Do the necessary adjustments to incorporate the highlighted configuration parameters:

arch: amd64
cores: 2
features: nesting=1
hostname: OpenWrt
memory: 1024
net0: name=eth0,bridge=vmbr0,firewall=1,hwaddr=3E:4B:D3:83:67:95,ip=dhcp,type=veth
net1: name=eth1,bridge=vmbr1,firewall=1,hwaddr=06:F3:91:BF:4E:B2,ip=10.10.10.1/24,type=veth
ostype: unmanaged
rootfs: Storage:103/vm-103-disk-0.raw,size=103G
swap: 512
unprivileged: 1
lxc.cgroup2.devices.allow: c 10:200 rwm
lxc.mount.entry: /dev/net dev/net none bind,create=dir

Then, allow unprivileged containers to be able to access the host’s virtual network resources (see the before and after), then start the CT again:

ls -l /dev/net/tun
chown 100000:100000 /dev/net/tun
ls -l /dev/net/tun
pct start 103

On the Console of the CT, check if any new interface show up (“tun0“):

ip a

The VPN tunnel might be up and running and from the OpenWrt server it will be usable, but all the clients on the LAN side will not have access to the itnernet anymore.
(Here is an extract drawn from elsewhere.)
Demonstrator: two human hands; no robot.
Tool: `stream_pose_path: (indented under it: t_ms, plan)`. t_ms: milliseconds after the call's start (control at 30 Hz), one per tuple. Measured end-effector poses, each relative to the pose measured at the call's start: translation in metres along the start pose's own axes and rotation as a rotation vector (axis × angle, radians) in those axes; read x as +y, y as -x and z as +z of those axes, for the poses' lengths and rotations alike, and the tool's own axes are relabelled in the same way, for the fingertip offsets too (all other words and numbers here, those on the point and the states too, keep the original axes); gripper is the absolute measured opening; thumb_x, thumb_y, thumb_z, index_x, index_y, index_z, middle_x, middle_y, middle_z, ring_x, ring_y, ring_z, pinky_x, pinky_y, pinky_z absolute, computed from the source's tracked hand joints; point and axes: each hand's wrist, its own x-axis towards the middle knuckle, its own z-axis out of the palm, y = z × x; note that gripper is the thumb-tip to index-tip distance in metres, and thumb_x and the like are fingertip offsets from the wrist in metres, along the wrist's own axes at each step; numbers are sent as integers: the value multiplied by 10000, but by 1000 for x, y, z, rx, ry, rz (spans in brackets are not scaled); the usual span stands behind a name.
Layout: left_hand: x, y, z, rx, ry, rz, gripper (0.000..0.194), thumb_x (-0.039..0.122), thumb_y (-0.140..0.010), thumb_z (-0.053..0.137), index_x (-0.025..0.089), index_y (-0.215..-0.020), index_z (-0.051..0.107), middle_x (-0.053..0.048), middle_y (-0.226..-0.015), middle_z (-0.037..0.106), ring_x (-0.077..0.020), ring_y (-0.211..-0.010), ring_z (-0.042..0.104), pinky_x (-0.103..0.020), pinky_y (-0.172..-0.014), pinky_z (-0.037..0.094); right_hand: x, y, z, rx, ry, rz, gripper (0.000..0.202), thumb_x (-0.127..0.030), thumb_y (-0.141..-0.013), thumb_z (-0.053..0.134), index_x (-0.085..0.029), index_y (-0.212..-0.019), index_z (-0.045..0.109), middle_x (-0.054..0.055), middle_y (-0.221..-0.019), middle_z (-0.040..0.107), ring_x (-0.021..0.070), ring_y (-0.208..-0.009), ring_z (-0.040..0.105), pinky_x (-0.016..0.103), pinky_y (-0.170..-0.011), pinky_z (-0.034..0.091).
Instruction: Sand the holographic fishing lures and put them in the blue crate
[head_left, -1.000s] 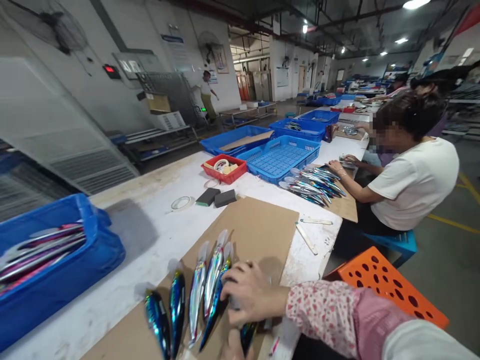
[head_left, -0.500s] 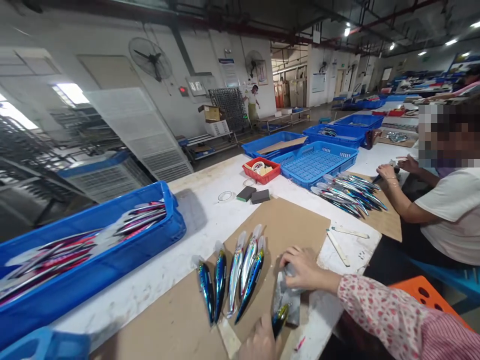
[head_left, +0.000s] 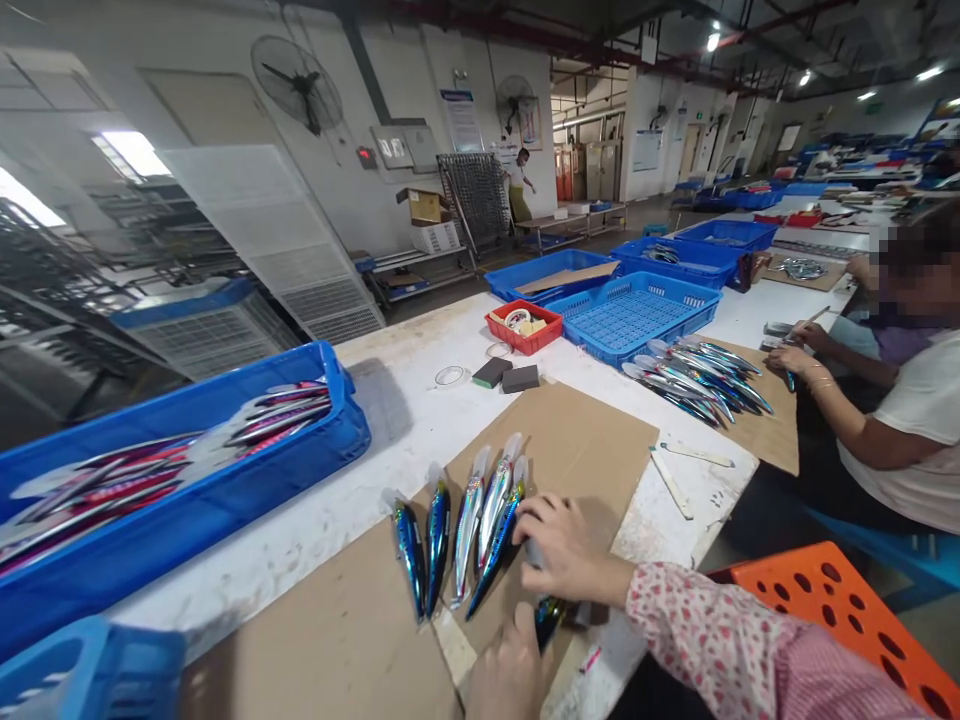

Back to the web-ui, go to Network > Interfaces > “Ass new interface…”

Edit the net interface and on the tab Firewall Settings, assign firewall-zone WAN.

Ping anywhere on the internet to test connectivity. Also test for domain resolution. If your OpenVPN configuration uses “block-outside-dns”, any DNS query outside the tunnel will be blocked to prevent leaks. Consider using a custom DNS server instead.